Earlier this month, he was honored for his contribution to society at China Central Television's annual "Touching China" awards.

Yet Guo, 55, does not crave fame or even recognition.

"I just want these children to be known by more people," he said.

"Because, apart from their physical pain, they have suffered more from psychological pressure caused by social stigma and discrimination."

Most of the school's students were infected with HIV through mother-to-child transmission and lost their mothers at an early age.

Luo Kun, 9, was abandoned by his HIV-carrier mother and stepfather when he was only 8 months old. They left him to live with his step-grandfather in a village in Xichong county, Sichuan province.

In 2014, word got out that Luo had HIV and 203 villagers, including his grandfather, signed a letter calling for him to be banished. The following year, he was sent to the Linfen Red Ribbon School.

Guo said Luo had some bad habits at first, which meant he was unable to get along with other children and could be traced back to the days when he was ostracized. But after two years in the school, he has become accustomed to academic life and is behaving better.

"When I first started the school, I felt a great weight of social responsibility," said Guo.

"But gradually, as I became closer to the children, my thinking became much simpler: they are my children, that is all that matters."

Many of the students regard Guo as a father figure, rushing over to give him a hug whenever they see him on the campus. He often plays games with them at break times and tries hard to remember all their birthdays.

At present, there are 16 children busy preparing for the upcoming national college entrance exam in June. Guo and his colleagues are doing their best to support them, including by inviting teachers from other schools to help tutor them.

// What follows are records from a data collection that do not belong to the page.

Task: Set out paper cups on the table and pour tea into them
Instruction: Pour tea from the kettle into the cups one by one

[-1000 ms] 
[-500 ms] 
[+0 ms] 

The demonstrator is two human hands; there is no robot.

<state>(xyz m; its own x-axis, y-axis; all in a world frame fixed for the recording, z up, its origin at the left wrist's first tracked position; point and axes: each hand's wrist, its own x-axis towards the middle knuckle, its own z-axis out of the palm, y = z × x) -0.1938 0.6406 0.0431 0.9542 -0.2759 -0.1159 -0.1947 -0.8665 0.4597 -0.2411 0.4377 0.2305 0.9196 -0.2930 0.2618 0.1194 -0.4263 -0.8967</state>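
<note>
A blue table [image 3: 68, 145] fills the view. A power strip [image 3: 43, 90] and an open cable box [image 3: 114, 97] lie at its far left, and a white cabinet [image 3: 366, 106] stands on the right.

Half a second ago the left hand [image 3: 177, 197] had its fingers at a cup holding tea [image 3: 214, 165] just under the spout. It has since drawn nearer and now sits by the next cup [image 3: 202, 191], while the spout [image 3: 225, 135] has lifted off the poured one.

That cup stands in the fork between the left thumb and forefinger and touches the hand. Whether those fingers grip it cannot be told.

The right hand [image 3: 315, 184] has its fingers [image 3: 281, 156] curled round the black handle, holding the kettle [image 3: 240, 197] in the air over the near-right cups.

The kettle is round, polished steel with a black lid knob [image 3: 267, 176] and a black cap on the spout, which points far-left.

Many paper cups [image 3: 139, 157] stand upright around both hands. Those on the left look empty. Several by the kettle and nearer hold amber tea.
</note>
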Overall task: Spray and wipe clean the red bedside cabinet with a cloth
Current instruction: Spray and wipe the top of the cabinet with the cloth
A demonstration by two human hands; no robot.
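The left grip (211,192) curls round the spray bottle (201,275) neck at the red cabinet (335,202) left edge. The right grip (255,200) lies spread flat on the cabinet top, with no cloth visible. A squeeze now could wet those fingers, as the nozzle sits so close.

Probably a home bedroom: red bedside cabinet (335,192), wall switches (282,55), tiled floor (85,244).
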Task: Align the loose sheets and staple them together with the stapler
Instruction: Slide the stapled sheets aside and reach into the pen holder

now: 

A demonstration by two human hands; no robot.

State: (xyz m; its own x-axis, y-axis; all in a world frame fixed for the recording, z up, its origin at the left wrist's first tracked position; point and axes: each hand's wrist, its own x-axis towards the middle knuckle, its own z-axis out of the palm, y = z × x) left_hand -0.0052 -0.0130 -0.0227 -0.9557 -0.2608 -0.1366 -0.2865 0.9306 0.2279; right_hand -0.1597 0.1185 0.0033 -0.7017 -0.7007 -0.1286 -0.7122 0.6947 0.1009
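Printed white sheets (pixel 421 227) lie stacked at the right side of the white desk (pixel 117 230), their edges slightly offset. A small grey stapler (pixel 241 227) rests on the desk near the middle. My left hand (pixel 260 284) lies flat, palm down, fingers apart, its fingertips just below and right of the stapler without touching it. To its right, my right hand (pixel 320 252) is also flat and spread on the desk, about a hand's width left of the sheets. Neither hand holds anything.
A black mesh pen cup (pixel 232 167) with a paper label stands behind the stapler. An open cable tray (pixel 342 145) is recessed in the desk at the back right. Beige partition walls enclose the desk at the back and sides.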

"College will be a turning point in their lives. We hope society can be more inclusive and tolerant of them. HIV/AIDS is not scary," Guo said.

Some have criticized the school for segregating its students from society, but Guo rejects this: "Without us, these children might not have even had the chance to go to school.

"I hope, as they do, that one day, when there is no discrimination against people living with HIV/AIDS, there will be no need for our school to exist," he said. "But until then, I will continue my work, raising people's awareness about an inclusive environment for people with HIV/AIDS."